> [REQUIRED ACTION]
Set down exactly the lines below between the line holding "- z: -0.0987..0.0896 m" and the line holding "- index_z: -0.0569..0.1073", inclusive; no other line belongs in the answer.

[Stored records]
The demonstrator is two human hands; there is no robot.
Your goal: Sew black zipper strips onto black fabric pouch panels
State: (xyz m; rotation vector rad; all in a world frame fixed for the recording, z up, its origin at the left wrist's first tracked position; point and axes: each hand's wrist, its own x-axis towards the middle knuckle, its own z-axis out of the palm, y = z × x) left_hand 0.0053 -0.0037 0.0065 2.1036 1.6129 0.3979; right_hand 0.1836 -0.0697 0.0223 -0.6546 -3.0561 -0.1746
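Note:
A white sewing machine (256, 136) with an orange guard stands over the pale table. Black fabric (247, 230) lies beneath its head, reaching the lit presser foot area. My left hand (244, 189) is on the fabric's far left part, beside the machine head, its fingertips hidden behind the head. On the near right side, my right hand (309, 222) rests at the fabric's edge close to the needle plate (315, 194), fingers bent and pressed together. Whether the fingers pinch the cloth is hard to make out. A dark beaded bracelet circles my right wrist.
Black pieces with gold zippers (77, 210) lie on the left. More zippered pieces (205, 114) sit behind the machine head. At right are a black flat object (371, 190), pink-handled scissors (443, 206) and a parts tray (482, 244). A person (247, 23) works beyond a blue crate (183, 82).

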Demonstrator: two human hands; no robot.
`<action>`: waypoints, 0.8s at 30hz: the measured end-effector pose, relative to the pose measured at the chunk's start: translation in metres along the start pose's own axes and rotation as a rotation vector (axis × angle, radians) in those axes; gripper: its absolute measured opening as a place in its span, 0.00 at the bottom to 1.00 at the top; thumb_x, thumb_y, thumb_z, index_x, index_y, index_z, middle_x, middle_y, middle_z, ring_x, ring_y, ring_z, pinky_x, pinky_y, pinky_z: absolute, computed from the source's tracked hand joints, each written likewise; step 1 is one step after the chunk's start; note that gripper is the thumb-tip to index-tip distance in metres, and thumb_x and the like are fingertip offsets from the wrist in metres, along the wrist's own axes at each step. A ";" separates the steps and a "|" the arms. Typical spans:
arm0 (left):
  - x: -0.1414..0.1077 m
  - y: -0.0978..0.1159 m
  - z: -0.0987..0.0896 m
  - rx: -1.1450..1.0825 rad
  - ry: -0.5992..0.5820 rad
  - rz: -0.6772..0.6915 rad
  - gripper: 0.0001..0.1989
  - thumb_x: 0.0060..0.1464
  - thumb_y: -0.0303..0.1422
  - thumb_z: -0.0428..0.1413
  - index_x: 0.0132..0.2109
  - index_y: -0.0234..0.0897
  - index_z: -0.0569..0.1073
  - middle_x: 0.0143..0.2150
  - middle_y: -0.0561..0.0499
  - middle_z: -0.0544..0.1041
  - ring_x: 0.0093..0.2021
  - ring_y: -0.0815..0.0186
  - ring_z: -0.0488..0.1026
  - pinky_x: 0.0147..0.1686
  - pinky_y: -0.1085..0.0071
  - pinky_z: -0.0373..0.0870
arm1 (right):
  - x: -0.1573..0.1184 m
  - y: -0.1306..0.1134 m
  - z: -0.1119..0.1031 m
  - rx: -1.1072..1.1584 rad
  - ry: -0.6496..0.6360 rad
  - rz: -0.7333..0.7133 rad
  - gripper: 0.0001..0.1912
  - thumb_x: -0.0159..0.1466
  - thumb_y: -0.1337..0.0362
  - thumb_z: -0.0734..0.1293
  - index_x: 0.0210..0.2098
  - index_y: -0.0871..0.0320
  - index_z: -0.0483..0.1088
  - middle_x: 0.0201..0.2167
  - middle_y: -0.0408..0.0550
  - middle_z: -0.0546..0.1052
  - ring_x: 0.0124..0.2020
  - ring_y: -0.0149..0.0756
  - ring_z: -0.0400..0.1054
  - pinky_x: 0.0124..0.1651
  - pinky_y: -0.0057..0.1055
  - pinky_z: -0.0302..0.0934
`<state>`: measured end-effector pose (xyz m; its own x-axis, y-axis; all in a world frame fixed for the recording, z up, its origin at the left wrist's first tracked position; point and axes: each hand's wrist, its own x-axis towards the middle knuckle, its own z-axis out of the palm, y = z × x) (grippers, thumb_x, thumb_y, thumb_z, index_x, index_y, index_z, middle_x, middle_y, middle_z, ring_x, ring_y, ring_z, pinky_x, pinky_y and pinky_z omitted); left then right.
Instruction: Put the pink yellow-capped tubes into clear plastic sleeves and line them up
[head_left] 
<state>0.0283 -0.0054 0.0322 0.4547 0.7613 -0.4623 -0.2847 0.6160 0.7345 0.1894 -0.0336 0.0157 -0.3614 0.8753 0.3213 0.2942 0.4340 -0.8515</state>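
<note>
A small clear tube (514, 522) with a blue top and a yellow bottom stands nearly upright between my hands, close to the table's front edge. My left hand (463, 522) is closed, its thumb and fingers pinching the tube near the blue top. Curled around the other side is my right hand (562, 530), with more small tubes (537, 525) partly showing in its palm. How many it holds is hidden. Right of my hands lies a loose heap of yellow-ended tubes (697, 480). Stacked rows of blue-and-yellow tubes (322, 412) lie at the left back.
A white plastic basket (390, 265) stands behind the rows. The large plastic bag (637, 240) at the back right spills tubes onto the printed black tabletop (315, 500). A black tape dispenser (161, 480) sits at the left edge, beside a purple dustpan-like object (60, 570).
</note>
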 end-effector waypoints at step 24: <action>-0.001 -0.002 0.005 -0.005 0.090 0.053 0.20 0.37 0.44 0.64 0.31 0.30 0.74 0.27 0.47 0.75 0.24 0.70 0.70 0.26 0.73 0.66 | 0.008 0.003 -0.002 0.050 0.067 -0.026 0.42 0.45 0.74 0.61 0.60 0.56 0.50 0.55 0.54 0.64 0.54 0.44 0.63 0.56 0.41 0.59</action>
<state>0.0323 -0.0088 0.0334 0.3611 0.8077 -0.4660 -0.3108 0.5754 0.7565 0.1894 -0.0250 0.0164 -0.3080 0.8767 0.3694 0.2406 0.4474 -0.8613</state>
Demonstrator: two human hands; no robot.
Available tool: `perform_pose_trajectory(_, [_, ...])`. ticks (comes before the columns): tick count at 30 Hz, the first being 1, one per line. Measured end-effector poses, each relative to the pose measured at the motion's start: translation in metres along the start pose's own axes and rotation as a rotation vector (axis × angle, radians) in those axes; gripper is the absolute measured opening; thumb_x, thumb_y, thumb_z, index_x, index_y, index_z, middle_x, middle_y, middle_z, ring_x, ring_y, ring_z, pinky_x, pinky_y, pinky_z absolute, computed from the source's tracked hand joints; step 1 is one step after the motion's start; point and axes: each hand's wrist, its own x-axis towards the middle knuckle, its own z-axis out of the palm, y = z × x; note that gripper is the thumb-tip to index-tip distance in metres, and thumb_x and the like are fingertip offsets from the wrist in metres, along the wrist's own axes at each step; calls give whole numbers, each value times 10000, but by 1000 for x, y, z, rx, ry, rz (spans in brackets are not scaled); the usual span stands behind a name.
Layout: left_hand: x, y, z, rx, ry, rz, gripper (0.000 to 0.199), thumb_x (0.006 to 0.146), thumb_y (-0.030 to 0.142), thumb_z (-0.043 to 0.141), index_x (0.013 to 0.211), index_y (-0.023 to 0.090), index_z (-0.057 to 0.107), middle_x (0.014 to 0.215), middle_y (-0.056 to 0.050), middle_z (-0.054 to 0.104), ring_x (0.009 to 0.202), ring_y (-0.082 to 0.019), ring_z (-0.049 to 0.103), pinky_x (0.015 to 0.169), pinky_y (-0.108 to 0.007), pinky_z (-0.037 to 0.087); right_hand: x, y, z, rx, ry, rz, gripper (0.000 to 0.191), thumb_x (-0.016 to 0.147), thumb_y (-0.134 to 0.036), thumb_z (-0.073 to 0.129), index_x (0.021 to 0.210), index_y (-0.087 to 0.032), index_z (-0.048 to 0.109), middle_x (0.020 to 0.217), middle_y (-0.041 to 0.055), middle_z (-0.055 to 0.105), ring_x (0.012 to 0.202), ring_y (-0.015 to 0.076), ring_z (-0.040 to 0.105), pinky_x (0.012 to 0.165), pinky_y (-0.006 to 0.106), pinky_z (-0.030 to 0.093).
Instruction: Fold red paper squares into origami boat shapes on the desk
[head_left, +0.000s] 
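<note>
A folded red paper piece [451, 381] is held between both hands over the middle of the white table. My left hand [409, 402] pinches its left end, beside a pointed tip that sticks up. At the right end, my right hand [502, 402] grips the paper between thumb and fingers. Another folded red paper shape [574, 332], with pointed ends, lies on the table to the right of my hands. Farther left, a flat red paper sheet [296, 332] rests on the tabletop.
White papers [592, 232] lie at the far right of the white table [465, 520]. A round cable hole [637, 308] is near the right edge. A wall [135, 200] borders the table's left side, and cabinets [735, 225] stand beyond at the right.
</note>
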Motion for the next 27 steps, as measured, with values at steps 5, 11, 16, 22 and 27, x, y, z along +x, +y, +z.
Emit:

> [WRITTEN SOLUTION]
  - z: -0.0987..0.0896 m
  - rx: -1.1450..1.0825 rad
  - ry: -0.5992..0.5820 rad
  - rz: -0.6772..0.6915 rad
  - gripper: 0.0001..0.1989
  - thumb_x: 0.0060..0.1464
  - thumb_y: -0.0303..0.1422
  - thumb_z: -0.0428..0.1413
  - index_x: 0.0132..0.2109
  - index_y: -0.0234..0.0897
  - index_z: -0.0569..0.1073

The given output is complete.